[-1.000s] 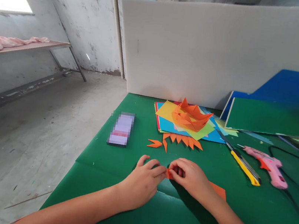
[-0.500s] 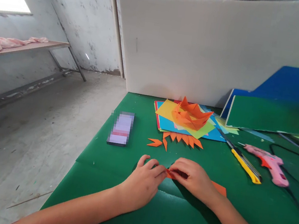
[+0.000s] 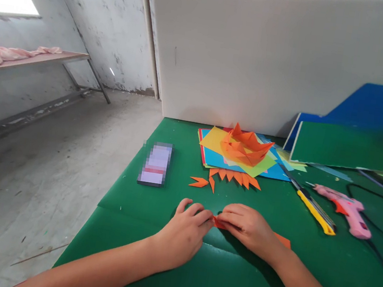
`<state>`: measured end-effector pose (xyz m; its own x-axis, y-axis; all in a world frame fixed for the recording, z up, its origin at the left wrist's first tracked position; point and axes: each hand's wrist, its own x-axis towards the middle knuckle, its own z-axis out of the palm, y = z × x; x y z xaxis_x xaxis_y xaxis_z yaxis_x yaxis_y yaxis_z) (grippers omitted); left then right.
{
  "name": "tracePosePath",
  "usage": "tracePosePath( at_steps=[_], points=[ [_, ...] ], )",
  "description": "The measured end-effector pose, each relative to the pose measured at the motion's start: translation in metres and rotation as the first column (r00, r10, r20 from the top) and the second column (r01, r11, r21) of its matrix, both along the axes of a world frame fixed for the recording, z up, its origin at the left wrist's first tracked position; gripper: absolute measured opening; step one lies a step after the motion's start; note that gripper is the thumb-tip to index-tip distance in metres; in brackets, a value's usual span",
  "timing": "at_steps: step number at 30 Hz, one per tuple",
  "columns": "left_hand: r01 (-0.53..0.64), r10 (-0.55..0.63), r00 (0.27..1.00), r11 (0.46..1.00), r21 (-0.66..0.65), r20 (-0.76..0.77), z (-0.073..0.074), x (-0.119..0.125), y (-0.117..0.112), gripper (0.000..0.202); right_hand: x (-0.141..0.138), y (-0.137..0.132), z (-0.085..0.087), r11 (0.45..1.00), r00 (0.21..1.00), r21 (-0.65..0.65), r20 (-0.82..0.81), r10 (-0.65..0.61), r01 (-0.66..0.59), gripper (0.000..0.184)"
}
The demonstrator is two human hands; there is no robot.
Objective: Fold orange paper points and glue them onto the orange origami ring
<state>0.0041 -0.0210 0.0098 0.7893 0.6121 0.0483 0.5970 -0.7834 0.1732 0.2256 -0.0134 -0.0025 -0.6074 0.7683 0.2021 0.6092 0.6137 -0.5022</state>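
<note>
Between my hands lies a small piece of orange paper (image 3: 220,223), mostly hidden under my fingers. My left hand (image 3: 183,233) is closed on its left end, fingertips pressed together. From the right, my right hand (image 3: 245,228) pinches the same piece. A flat orange paper strip (image 3: 283,240) shows from beneath my right wrist; I cannot tell whether it joins the pinched piece. Beyond my hands lies a row of pointed orange folded pieces (image 3: 235,177), with a few loose orange pieces (image 3: 199,182) to its left.
An orange folded paper crown (image 3: 246,147) sits on stacked coloured paper (image 3: 210,139). To the right lie a yellow utility knife (image 3: 316,212) and a pink glue gun (image 3: 345,208) with its cord. A blurred phone-like object (image 3: 156,163) is at left. A white board (image 3: 278,65) stands behind.
My right hand's fingers have closed in slightly on the orange paper. My left hand has stayed almost still, and the other things have not moved.
</note>
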Motion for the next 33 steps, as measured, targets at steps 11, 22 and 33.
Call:
tracePosePath(
  at_steps=[11,22,33],
  points=[
    [0.008,-0.008,1.000,1.000,-0.020,0.016,0.0010,0.0000,0.0004,0.035,0.0008,0.0018,-0.0051,1.000,1.000,-0.008,-0.005,0.000,0.000,0.023],
    [0.001,-0.001,1.000,1.000,0.008,0.005,0.0012,0.0002,0.0002,0.034,-0.0034,0.0010,-0.0045,0.997,0.997,-0.038,0.030,-0.068,0.069,0.020],
    [0.010,-0.010,1.000,1.000,0.022,-0.008,0.0014,-0.0004,0.0009,0.034,-0.0075,0.0002,-0.0035,0.995,0.989,-0.014,0.115,-0.095,0.097,0.019]
  ],
)
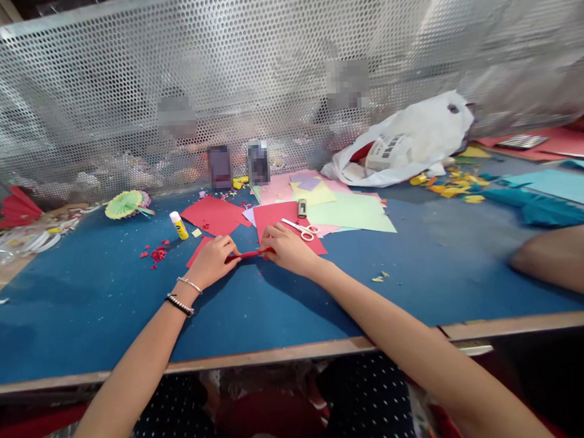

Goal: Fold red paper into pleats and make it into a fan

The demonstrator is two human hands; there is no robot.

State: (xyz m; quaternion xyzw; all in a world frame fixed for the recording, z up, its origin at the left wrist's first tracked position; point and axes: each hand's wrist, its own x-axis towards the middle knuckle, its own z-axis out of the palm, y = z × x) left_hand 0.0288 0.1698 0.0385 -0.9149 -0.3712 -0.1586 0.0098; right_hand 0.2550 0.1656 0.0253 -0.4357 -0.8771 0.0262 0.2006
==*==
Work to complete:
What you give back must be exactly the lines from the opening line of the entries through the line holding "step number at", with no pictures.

Written answer:
[-1.000s] 
[-0.500s] 
[+0.000s] 
`<state>`: measured end-effector pose (xyz m; its own x-axis, y-axis; all in a world frame fixed for the recording, z up, its origin at the left wrist's first tracked position; point and axes: each hand's wrist, its own x-axis towards the middle knuckle, its own z-axis out of the palm, y = z × x; x y z xaxis_x xaxis_y xaxis_z yaxis_x yaxis_y yaxis_z) (grippers omitted); left then right.
{
  "name": "tracePosePath",
  "usage": "tracePosePath( at_steps=[_], points=[ [_, ...] ], )",
  "description": "The measured end-effector pose, each relative to the pose measured at the motion's start: translation in metres and rotation as the first column (r00, r10, r20 from the top) and the second column (r01, r11, r21) of its matrix, both along the axes of a world frame fixed for the recording, z up, its origin at the left wrist's first tracked position; gripper: absolute measured opening; step one lies a step after the motion's start; note that gripper is the thumb-tip to index-tip distance in metres; in brackets, a value's usual span",
  "timing": "at_steps: step number at 30 Hz, one per tuple",

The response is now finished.